Goldman Sachs tentou reduzir exposição à dívida da Altice

O banco norte-americano foi um dos principais financiadores da empresa de Patrick Drahi, mas agora está a tentar reduzir a exposição.
Goldman Sachs tentou reduzir exposição à dívida da Altice
Nuno Carregueiro 04 de dezembro de 2017 às 15:43

O Goldman Sachs tentou recentemente reduzir a sua exposição à dívida da Altice, explorando junto de vários fundos de investimento a venda dos créditos que detém sobre a empresa liderada por Patrick Drahi.

 

A notícia é avançada pelo Financial Times, que dá conta que este é mais um sinal de nervosismo dos mercados perante a saúde financeira da empresa que em Portugal controla o Meo e que perdeu mais de metade do seu valor em bolsa num curto espaço de tempo.

 

Esta iniciativa marca também a potencial perda de apoio de um dos bancos que foi um dos principais financiadores da agressiva expansão da Altice, que acelerou o seu crescimento através de aquisições em diversas geografias, como França, Estados Unidos e Portugal.

 

O Goldman Sachs foi um dos principais beneficiários com esta estratégia, já que foi assessor financeiro em muitas destas operações, recebendo as devidas comissões, lembra o Financial Times.

 

Agora o Goldman parece mais cauteloso na exposição à Altice, tendo no mês passado tentado vender parte do empréstimo que concedeu à companhia de telecomunicações.

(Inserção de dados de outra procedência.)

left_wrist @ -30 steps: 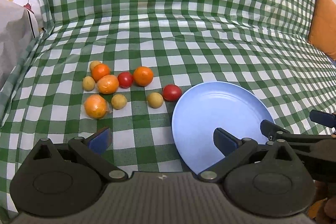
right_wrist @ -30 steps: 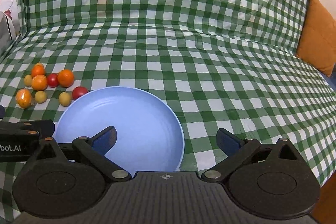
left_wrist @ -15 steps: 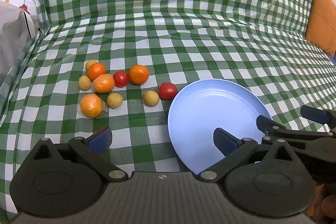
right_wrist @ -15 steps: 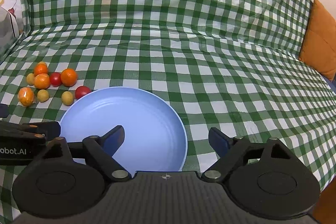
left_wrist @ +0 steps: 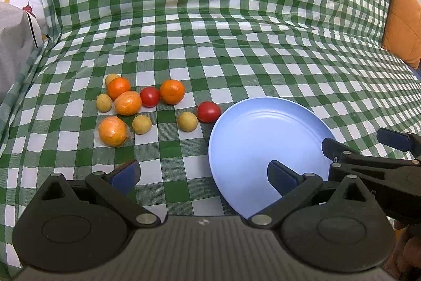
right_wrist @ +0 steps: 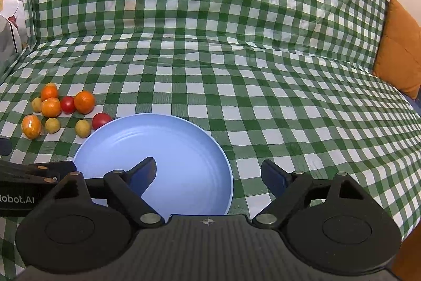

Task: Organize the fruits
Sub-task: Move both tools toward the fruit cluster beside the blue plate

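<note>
We hold our left gripper (left_wrist: pixel 202 171) with its jaws spread wide and nothing between them, above the green checked cloth (left_wrist: pixel 236 57). Ahead of it and a little to its left lies the cluster of fruit: four oranges, of which the nearest (left_wrist: pixel 113 131) sits in a clear wrapper (so does the one behind it (left_wrist: pixel 128 103), as far as we can tell), two red tomatoes (left_wrist: pixel 209 111) and four small yellow fruits (left_wrist: pixel 187 121). The tomato closest to the blue plate (left_wrist: pixel 263 128) sits just beside its rim; whether it touches, we cannot tell. The plate lies ahead and to the right of our left gripper, with the right-hand finger over its near part.

Our right gripper (right_wrist: pixel 209 173) also stands apart, gripping nothing, its left finger over the plate and its right finger over bare cloth. All the fruit lies far to its left, none of it on the plate. An orange cushion (right_wrist: pixel 397 54) sits off to its far right.
</note>
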Tool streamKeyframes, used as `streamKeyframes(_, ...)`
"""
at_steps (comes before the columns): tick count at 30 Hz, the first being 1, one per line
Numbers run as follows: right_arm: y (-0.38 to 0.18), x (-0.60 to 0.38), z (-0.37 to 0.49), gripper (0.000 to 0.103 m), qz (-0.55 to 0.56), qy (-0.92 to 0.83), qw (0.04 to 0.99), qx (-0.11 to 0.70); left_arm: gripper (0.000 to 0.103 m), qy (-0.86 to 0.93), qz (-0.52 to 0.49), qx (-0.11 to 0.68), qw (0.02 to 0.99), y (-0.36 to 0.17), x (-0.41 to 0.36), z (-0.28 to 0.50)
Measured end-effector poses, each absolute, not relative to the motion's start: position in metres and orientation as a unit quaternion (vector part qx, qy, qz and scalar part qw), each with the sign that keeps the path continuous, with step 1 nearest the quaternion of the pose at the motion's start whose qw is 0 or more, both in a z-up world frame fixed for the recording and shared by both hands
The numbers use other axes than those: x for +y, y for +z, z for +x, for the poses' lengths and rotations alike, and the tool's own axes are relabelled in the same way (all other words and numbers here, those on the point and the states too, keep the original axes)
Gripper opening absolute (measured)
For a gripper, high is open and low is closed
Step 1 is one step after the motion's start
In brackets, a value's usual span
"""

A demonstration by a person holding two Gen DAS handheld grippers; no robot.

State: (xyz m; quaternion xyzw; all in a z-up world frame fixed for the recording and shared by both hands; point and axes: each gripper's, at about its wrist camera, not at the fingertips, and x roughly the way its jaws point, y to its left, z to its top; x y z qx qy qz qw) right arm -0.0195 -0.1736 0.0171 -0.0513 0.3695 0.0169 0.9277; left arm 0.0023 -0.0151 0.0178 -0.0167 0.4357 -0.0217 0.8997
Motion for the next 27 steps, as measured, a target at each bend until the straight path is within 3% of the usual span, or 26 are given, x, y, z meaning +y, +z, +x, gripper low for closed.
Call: streamKeyframes(27,0.0171,-0.1714,-0.0211,0.086,-0.044,0.015,0.928,0.369,0.103,-0.031,-0.016,0.436,0.899,0.0177,-0.0172,0.0007)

O banco norte-americano é um dos principais credores da holding de topo da Altice, que tem uma dívida de 2,3 mil milhões de dólares.

 

A dívida consolidada da Altice é bem superior, pois supera os 50 mil milhões de euros, o que dá à empresa o estatuto de cotada do sector das telecomunicações mais endividada da Europa.

 

Para inverter esta tendência, a empresa de Patrick Drahi já anunciou uma mudança na estratégia, tendo decretado o fim das aquisições e encetado um plano de venda de activos. Este deu os primeiros passos no final da semana passada, com a venda de uma empresa na Suíça. Na calha para venda está também a actividade na República Dominicana e o negócio de torres de telecomunicações em França e Portugal.